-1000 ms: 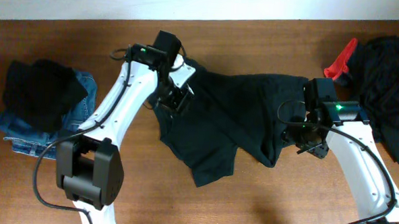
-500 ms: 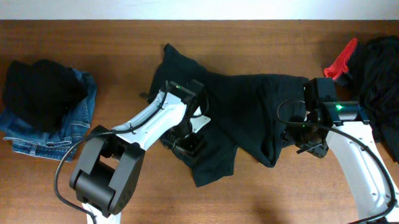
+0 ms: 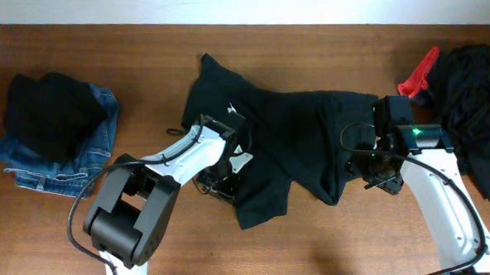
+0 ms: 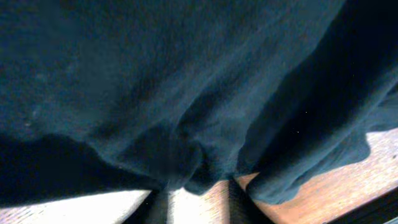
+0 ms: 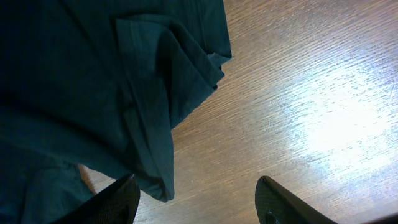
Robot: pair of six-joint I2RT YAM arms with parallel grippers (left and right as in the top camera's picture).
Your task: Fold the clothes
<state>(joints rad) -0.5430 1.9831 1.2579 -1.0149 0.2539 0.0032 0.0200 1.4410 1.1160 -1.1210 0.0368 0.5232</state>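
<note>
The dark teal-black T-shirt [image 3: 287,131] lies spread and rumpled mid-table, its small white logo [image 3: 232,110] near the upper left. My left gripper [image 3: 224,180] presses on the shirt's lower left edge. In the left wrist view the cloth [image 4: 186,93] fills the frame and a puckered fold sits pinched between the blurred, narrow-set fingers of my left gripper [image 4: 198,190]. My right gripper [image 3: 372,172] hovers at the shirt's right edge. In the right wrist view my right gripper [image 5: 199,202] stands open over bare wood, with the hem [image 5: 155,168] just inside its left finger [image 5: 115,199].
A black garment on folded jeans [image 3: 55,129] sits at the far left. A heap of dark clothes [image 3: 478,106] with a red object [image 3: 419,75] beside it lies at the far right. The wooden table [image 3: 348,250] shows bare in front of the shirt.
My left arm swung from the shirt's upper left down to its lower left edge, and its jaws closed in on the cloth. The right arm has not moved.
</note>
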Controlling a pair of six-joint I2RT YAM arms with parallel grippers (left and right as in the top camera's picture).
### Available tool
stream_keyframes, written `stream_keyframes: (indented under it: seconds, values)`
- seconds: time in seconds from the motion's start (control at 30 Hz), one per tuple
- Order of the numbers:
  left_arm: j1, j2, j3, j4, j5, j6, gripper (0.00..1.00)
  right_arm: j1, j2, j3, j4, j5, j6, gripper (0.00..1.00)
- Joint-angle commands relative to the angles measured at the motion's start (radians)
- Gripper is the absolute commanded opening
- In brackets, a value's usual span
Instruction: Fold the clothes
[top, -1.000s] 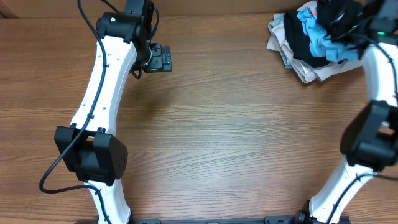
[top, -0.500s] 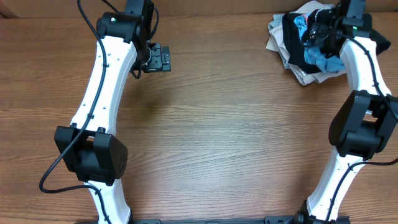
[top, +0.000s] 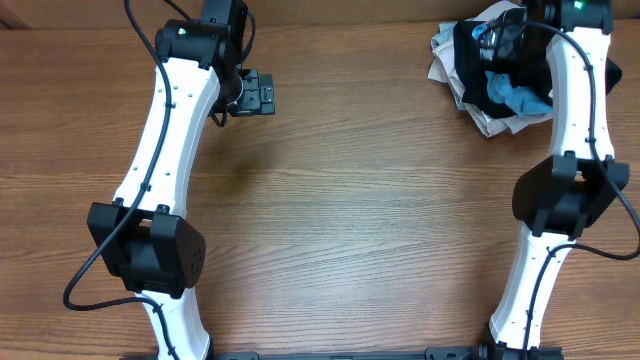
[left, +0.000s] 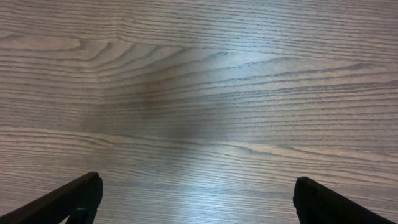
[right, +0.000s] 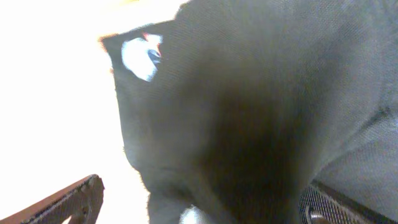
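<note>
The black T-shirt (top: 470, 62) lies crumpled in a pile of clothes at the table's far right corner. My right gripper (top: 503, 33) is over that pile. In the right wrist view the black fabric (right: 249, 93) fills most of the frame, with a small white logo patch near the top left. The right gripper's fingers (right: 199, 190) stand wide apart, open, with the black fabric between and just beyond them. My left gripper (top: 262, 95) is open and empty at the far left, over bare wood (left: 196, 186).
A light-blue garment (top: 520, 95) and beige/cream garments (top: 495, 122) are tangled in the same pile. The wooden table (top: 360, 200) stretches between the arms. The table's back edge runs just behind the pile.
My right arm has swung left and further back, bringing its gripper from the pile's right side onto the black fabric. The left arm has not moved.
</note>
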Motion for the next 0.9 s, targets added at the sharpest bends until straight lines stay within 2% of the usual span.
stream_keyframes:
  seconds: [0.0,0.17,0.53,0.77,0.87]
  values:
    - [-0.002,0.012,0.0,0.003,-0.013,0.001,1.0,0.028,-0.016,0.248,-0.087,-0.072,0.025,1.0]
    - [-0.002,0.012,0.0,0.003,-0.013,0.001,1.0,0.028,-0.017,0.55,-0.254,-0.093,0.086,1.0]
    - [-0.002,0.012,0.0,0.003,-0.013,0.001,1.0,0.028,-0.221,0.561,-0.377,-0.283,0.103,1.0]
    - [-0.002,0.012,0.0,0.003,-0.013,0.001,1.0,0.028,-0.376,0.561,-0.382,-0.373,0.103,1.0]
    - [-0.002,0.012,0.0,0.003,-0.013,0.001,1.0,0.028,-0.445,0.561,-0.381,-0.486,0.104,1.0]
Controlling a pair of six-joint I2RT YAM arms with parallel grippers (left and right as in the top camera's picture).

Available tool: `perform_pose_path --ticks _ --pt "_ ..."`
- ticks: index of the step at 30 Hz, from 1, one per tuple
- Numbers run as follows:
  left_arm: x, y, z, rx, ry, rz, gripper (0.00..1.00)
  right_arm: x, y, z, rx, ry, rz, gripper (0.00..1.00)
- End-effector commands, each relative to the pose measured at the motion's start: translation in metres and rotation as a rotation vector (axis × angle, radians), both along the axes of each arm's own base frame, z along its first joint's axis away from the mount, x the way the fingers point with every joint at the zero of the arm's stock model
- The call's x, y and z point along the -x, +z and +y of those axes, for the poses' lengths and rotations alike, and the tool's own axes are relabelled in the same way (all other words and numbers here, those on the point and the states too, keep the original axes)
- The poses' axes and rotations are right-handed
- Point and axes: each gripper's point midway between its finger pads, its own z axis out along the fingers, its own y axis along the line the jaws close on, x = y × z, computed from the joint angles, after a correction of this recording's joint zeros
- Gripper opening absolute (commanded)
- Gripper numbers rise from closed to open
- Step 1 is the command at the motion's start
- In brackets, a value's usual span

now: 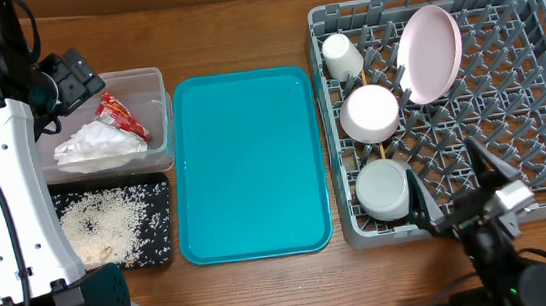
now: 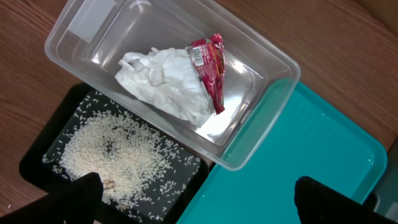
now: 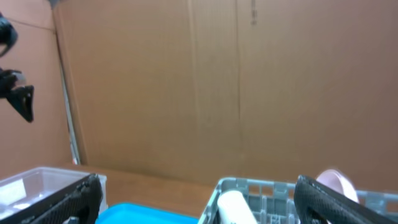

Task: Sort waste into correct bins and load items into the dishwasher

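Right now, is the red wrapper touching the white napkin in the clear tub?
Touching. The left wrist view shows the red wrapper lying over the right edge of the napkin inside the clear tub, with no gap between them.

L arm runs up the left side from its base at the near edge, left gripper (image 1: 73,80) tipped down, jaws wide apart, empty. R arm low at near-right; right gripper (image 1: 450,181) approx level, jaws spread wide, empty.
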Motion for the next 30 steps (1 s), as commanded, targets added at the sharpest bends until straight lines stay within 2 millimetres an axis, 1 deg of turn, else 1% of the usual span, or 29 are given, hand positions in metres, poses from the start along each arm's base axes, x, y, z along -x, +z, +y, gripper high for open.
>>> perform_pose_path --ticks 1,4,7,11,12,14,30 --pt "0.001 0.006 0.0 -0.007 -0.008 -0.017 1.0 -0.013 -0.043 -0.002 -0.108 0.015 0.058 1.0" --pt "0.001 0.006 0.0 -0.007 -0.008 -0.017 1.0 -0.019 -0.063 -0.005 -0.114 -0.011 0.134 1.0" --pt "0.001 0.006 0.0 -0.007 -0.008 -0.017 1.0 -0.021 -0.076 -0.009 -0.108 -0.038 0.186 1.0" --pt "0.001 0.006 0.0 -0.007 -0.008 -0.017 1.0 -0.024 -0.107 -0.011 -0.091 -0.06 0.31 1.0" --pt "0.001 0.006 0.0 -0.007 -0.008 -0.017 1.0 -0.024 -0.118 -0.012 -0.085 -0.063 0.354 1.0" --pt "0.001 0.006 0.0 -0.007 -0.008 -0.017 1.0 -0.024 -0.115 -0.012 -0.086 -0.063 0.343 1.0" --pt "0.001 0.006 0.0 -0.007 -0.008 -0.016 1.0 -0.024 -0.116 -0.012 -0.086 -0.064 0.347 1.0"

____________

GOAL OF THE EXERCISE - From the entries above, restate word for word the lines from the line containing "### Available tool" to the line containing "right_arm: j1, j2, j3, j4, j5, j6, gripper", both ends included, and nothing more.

RESPONSE AREA -
### Available tool
stream_keyframes, written `stream_keyframes: (indented under it: seconds, values)`
- seconds: time in seconds from the motion's start (control at 30 Hz), one per tuple
- Order of the numbers:
  left_arm: j1, j2, j3, j4, j5, j6, gripper (0.00..1.00)
  right_arm: j1, j2, j3, j4, j5, j6, gripper (0.00..1.00)

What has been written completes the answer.